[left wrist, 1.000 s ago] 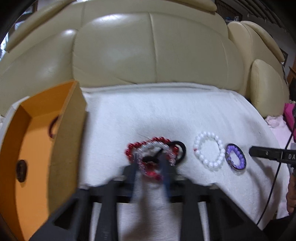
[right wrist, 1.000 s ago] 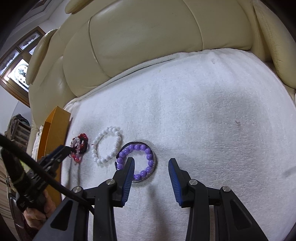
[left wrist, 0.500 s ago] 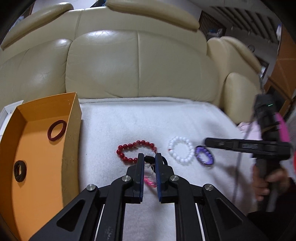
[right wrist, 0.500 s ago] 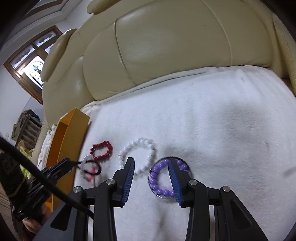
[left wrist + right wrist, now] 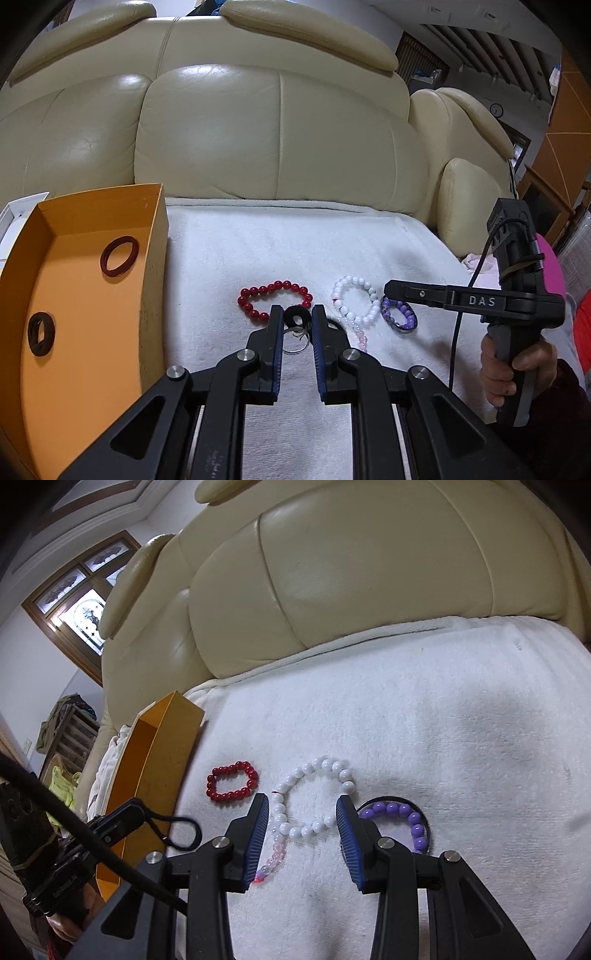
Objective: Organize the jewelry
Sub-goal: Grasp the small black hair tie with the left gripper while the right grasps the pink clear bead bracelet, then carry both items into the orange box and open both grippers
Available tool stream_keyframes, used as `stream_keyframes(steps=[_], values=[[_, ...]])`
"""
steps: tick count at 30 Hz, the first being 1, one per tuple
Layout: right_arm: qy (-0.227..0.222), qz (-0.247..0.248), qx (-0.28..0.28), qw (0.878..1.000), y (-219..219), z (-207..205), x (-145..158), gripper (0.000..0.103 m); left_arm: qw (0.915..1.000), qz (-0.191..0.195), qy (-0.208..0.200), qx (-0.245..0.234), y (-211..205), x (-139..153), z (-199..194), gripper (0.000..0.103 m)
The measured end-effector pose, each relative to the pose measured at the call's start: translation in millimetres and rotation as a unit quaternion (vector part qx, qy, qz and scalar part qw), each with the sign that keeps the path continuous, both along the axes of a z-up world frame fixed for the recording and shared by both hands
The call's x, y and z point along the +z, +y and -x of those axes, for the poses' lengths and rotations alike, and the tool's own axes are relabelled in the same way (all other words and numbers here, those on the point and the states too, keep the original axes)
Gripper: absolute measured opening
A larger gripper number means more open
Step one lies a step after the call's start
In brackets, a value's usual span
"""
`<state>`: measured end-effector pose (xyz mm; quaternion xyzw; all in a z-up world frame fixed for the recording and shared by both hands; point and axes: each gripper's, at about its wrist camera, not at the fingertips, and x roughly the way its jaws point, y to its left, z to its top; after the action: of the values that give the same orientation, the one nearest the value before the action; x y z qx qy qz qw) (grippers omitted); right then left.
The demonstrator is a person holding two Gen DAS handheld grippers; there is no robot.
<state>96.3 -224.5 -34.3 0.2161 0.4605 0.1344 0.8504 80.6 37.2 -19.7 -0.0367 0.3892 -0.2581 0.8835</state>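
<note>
The thin black cord loop [image 5: 290, 314] I am sorting is pinched at the tip of my left gripper [image 5: 297, 309]. Its jaws are narrow and easing open slightly with the loop between them. In the right wrist view the loop hangs off that tip, above the white terry towel [image 5: 295, 243].

Just beyond the loop a red round-bead bracelet [image 5: 275, 286] lies flat. To its right lies a white pearl-bead bracelet [image 5: 354, 281], then a purple bead bracelet [image 5: 402, 310]. A short strand of clear pink beads [image 5: 275, 849] trails near the white one.

My right gripper [image 5: 303, 801] hovers over the white bracelet, jaws half apart and gripping nothing; a hand [image 5: 517, 369] grips its handle.

At far left stands an open orange cardboard box [image 5: 155, 258]. It holds a dark red ring [image 5: 119, 256] and a black ring [image 5: 40, 334]. A cream leather sofa [image 5: 258, 129] backs it all.
</note>
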Motion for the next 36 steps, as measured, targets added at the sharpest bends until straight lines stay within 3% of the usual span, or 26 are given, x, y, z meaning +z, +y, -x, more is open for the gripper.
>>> stream_keyframes(steps=[5,9,14,18,20,29,36], values=[[0.035,-0.005,0.057,0.998,24.0,1.6,-8.1,0.037,0.9999,-0.007,0.005,0.011,2.6,-1.2,-1.6,0.014],[0.077,0.034,0.064,0.994,48.1,2.9,-25.8,0.037,0.9998,-0.005,-0.001,0.019,5.9,2.1,-1.1,0.014],[0.055,0.083,0.036,0.994,65.0,3.8,-24.6,0.037,0.9996,-0.004,-0.012,0.024,8.1,8.8,3.2,0.014],[0.029,0.143,0.036,0.989,80.1,4.8,-24.0,0.012,0.9994,-0.005,-0.015,0.03,12.8,11.0,3.7,0.014],[0.017,0.152,0.038,0.988,80.3,6.7,-23.4,0.009,0.9993,-0.003,-0.015,0.033,16.1,11.9,3.7,0.014],[-0.054,0.1,0.038,0.993,64.7,24.9,5.6,0.008,0.9969,0.022,-0.03,0.07,38.7,28.3,8.6,0.014],[-0.111,0.056,0.034,0.992,71.4,35.5,29.9,0.008,0.9897,0.051,-0.057,0.121,81.4,46.8,15.6,0.014]])
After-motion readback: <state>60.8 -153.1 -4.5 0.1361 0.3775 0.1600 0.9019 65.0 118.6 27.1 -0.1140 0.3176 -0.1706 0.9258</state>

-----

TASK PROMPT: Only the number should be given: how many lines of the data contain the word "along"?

RESPONSE AREA: 2